→ Supplied data:
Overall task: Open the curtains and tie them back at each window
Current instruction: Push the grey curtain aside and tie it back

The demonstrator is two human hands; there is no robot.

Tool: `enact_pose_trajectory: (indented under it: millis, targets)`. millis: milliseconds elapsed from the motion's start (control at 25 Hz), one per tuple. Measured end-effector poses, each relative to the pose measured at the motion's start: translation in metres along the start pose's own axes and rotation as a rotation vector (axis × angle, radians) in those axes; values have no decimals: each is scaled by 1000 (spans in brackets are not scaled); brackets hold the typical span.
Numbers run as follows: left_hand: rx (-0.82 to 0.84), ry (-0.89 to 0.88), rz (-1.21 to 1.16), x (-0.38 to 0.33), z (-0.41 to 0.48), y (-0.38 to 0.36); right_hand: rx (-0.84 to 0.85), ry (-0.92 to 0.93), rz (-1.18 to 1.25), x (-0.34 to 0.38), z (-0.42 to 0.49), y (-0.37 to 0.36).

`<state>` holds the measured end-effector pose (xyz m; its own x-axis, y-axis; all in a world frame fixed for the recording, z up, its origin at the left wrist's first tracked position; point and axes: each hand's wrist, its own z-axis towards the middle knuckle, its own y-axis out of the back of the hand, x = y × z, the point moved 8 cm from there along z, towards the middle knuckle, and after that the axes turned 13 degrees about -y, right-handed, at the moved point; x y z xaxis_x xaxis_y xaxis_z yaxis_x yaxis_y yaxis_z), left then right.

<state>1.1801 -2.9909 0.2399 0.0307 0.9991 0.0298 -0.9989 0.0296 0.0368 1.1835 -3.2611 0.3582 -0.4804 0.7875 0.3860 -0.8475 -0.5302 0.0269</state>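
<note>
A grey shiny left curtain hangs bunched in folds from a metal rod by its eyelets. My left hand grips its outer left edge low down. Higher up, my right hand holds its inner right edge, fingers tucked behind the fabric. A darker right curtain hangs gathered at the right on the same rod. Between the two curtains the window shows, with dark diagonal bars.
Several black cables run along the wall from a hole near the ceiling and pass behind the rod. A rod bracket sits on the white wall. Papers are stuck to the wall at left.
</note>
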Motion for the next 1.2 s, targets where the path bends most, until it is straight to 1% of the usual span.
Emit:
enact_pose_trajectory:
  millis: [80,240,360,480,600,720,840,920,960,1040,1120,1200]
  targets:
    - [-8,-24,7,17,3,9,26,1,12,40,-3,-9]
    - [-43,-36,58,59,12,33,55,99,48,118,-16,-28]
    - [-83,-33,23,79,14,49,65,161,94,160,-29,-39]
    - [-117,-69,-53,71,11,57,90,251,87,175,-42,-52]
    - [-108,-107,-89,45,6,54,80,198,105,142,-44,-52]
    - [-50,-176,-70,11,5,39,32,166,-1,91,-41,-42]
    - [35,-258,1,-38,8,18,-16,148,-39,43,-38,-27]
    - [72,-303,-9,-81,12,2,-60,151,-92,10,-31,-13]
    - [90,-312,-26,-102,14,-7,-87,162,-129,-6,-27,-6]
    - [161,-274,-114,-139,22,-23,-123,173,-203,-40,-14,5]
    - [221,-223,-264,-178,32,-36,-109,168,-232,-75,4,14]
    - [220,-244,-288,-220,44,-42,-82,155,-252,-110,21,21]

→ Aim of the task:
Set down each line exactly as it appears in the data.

→ Output for this task:
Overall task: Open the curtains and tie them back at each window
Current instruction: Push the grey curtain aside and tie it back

The demonstrator is two human hands; there is no robot.

Tool: `enact_pose_trajectory: (indented under it: millis, targets)`. millis: milliseconds elapsed from the motion's start (control at 25 Hz), one per tuple. Measured end-effector poses, each relative to the pose measured at the motion's start: translation in metres along the start pose's own axes and rotation as a rotation vector (axis × angle, radians) in those axes; values have no decimals: each is scaled by 1000 (spans in brackets are not scaled); brackets hold the typical span.
Numbers run as follows: left_hand: rx (-0.82 to 0.84), ry (-0.89 to 0.88), rz (-1.21 to 1.16), x (-0.38 to 0.33), z (-0.41 to 0.48), y (-0.38 to 0.36); right_hand: rx (-0.84 to 0.85), ry (-0.92 to 0.93), rz (-1.18 to 1.25), x (-0.34 to 0.38), z (-0.42 to 0.49), y (-0.37 to 0.36).

`<state>` holds the measured end-effector pose (xyz m; its own x-axis, y-axis; all in a world frame fixed for the recording, z up, its origin at the left wrist's first tracked position; point and axes: each hand's wrist, its own z-axis towards the middle knuckle, its own y-axis out of the back of the hand, x = y × z, the point moved 8 cm from there along z, towards the middle knuckle, and after that the axes turned 13 degrees about -y, right-handed, at the moved point; x y z xaxis_x xaxis_y xaxis_z yaxis_x yaxis_y yaxis_z), left then right.

<state>1.1801 -2.9909 0.2399 0.0307 0.9991 0.0298 -0.9989 0.0296 0.0368 1.1835 -3.2611 0.3582 -0.4804 0.7875 0.3860 -0.8475 -0.5302 0.0269</state>
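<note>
A grey shiny left curtain hangs bunched in folds from a metal rod by its eyelets. My left hand grips its outer left edge low down. Higher up, my right hand holds its inner right edge, fingers tucked behind the fabric. A darker right curtain hangs gathered at the right on the same rod. Between the two curtains the window shows, with dark diagonal bars.
Several black cables run along the wall from a hole near the ceiling and pass behind the rod. A rod bracket sits on the white wall. Papers are stuck to the wall at left.
</note>
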Motion for the next 1.2 s, targets where the path bends most, until it is straight to 1% of the usual span.
Emit:
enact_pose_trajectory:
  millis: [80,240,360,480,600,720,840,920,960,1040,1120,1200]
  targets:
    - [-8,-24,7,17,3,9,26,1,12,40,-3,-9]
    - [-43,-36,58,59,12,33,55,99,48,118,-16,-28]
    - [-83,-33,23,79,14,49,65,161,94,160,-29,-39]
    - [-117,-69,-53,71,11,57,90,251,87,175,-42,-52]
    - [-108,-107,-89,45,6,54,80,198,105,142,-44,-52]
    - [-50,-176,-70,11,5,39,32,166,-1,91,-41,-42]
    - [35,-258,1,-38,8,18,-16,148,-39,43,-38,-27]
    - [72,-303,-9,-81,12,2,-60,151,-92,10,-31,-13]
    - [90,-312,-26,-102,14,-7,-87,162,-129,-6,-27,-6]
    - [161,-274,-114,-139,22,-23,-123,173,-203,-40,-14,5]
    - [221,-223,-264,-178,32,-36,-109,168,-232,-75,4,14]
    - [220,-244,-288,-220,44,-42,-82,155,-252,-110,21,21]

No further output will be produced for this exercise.